Константин зябко поежился. Морозный воздух декабрьского утра пробирал до костей.
– Что, сын, не жалеешь, что с нами поехал? – спросил отец, вглядываясь в яснее проступающие при свете утра позиции противника.
– Нет, батюшка, я не простил бы себе, если бы не был сегодня при вас с братьями!
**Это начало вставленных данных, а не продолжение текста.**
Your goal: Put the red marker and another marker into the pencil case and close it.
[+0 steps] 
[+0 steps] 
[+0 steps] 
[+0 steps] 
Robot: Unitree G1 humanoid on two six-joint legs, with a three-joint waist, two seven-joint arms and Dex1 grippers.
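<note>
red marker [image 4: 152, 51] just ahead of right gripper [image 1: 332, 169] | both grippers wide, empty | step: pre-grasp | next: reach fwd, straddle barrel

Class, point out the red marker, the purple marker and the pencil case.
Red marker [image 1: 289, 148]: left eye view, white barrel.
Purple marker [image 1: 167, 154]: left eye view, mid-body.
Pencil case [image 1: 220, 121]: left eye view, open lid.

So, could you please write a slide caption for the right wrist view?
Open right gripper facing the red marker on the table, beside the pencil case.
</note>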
– Лицо получше жиром натри, обморожение – не то увечье, которое достойно в битве получать.
Дмитрий и Алексаша, ехавшие следом за отцом, проводившим последний перед битвой смотр своего войска, дружно засмеялись. Тяжесть положения не могла нарушить их юношеской бодрости, они были уверены в победе и рвались в бой. Рвался и Константин. Ему только что исполнилось двенадцать! Дмитрий в эти лета уже был послан отцом во главе войска усмирять нижегородскую чернь! А сам отец в те же годы смог отбиться от войска ордынского царевича Тудана, приведенного на Русь городецким князем Андреем Александровичем! Однако, родитель определил княжича к запасному полку, поберег до времени.
– Обожди, базилевс, придет и твой час рати за собой вести, – говорил он ободряюще. – А пока прикрывай тылы наши и не помысли себе, что это дело маловажное! Помнишь, небось, боярина Акинфу? Если бы не удар с тыла, так быть бы ему теперь посреди нас!
Михаил Ярославич подъехал к своим воеводам, напомнил им строгое распоряжение: людей хана по возможности щадить, вражды с ним Твери не нужно, а, вот, москвичей бить без всякой жалости, ибо зло от них, не сами татары явились теперь, но приведены были Юрием Московским. Истинным проклятием сделался этот обезумевший от гордыни князь для Твери и других княжеств…
Десятилетия назад закатилось солнце Земли Русской, почил благоверный князь Александр Ярославич… Брат его, Ярослав Ярославич, по кончине его семь лет занимал великокняжеский престол во Владимире. Умер он так же, как и Александр – от неведомой хвори, приключившейся с ним на обратном пути из Орды, успев перед смертью принять монашеский постриг… Михаил, родившийся на 40-й день по кончине родителя, был уверен, что отца и дядю отравили. И какой-то внутренний голос с юных лет подсказывал князю, что и ему не избежать однажды этой участи. Оттого в Орду ездил он всякий раз, как в последний, оставляя завещание и будучи готовым никогда больше не увидеть родной вотчины и людей.